* [What to work on]: Lines with "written" in the entries below: count them and reply with the number alone.

* [Source data]:
• • •

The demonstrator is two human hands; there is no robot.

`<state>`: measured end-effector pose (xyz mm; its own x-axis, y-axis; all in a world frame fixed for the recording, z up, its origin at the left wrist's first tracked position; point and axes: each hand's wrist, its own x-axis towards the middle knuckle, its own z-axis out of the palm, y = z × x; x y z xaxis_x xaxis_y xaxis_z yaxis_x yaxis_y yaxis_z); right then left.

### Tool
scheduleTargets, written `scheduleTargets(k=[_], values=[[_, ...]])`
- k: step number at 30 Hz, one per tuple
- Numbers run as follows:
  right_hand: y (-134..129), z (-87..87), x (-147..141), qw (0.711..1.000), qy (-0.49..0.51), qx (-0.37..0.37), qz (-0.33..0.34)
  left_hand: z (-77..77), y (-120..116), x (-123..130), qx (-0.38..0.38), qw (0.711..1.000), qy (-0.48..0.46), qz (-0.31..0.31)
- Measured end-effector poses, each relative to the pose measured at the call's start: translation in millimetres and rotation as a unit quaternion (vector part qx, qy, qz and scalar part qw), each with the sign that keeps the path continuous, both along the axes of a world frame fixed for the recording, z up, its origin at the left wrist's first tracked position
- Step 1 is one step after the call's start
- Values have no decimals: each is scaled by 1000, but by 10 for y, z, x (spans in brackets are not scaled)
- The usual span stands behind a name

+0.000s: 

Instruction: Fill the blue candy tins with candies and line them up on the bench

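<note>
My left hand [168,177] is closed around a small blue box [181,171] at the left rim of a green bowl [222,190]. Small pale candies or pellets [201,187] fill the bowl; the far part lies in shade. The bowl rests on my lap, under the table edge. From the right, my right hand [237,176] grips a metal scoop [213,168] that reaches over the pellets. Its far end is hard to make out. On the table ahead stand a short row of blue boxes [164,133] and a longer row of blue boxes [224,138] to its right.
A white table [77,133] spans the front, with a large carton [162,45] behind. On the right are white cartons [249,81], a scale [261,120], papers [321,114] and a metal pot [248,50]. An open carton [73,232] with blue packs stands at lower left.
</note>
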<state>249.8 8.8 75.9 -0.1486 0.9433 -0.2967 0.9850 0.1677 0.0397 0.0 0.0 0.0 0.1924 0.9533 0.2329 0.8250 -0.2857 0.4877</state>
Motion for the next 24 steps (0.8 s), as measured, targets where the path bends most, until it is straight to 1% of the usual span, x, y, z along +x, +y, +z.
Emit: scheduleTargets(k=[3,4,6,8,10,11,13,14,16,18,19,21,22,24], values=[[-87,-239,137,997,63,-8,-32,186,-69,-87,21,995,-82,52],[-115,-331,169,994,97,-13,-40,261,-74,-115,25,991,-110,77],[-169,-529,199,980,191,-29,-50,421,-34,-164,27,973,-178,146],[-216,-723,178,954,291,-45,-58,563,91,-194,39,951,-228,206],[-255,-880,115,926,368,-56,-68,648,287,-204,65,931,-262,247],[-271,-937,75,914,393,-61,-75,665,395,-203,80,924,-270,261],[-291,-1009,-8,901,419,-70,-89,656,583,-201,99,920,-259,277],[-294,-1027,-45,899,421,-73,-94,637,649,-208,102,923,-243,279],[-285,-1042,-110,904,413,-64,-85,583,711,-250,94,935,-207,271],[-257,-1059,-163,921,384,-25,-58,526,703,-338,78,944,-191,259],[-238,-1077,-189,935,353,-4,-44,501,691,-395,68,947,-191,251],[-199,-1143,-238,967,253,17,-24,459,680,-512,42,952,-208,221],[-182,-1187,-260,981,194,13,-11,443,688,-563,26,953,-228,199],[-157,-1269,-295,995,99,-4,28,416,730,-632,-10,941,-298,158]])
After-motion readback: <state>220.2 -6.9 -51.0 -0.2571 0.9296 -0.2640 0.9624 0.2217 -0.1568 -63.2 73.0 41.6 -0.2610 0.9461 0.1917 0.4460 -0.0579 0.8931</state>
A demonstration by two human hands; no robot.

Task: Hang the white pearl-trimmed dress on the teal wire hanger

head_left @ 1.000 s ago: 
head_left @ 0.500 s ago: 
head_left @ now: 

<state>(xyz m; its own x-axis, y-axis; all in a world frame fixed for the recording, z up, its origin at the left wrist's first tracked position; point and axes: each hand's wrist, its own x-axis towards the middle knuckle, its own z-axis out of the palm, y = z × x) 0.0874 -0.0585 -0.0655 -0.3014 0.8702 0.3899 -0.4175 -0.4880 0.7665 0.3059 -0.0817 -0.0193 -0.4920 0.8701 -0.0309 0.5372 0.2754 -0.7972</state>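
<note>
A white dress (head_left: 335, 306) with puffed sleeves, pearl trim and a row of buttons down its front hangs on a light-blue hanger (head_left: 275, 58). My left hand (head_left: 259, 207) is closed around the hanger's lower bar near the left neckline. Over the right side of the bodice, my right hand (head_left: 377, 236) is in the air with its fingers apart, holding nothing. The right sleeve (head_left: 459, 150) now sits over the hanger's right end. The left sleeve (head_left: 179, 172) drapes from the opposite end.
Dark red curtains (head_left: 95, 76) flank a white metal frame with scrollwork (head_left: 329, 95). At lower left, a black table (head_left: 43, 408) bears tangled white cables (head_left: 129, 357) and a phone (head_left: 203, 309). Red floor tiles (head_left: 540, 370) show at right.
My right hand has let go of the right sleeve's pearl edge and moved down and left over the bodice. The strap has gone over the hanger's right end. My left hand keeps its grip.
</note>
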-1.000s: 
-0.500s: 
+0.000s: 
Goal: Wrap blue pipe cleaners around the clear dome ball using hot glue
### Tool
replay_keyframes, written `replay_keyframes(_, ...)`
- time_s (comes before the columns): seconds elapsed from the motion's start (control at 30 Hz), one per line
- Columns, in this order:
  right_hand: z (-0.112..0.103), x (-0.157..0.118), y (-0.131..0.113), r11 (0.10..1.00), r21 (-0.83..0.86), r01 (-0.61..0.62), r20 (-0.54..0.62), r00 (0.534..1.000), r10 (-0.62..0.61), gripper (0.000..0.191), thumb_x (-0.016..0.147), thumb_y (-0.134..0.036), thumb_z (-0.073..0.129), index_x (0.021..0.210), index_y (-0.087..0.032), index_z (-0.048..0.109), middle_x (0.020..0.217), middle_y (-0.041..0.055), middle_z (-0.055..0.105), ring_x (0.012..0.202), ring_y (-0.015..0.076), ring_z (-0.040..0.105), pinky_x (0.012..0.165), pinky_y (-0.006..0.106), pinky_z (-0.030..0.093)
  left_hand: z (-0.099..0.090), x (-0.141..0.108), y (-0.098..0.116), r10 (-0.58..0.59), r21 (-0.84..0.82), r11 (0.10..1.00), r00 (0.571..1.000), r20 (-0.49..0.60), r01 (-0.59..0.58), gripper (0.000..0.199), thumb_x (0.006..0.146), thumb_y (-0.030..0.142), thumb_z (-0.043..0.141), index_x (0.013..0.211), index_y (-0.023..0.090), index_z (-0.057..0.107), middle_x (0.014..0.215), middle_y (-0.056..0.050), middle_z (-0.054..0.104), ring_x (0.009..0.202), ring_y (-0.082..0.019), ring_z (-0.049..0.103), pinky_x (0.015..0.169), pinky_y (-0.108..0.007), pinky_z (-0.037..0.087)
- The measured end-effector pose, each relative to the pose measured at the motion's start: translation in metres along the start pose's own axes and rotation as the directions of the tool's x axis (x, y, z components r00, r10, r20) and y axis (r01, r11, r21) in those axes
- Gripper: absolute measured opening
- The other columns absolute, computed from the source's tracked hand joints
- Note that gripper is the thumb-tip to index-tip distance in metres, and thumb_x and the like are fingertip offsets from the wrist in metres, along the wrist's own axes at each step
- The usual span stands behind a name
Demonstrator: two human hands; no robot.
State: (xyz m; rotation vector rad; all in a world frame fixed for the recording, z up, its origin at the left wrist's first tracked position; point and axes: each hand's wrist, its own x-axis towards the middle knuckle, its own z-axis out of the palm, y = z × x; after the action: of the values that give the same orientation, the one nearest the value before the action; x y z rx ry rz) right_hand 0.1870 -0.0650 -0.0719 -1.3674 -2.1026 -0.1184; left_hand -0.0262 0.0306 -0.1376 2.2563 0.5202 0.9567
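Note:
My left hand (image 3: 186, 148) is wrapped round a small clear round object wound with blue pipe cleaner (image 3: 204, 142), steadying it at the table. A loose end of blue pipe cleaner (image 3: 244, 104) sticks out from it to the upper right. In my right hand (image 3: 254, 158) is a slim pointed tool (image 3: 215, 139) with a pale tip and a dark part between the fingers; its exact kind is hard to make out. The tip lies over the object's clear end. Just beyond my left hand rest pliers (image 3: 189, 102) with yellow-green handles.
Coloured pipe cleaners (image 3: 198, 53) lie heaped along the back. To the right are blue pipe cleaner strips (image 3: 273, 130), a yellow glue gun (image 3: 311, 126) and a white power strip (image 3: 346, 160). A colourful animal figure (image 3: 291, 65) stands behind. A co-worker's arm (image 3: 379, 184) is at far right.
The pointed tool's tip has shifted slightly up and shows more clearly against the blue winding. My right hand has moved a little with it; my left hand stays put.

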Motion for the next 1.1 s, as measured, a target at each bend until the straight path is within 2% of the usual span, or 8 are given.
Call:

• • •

* [Exercise output]: 2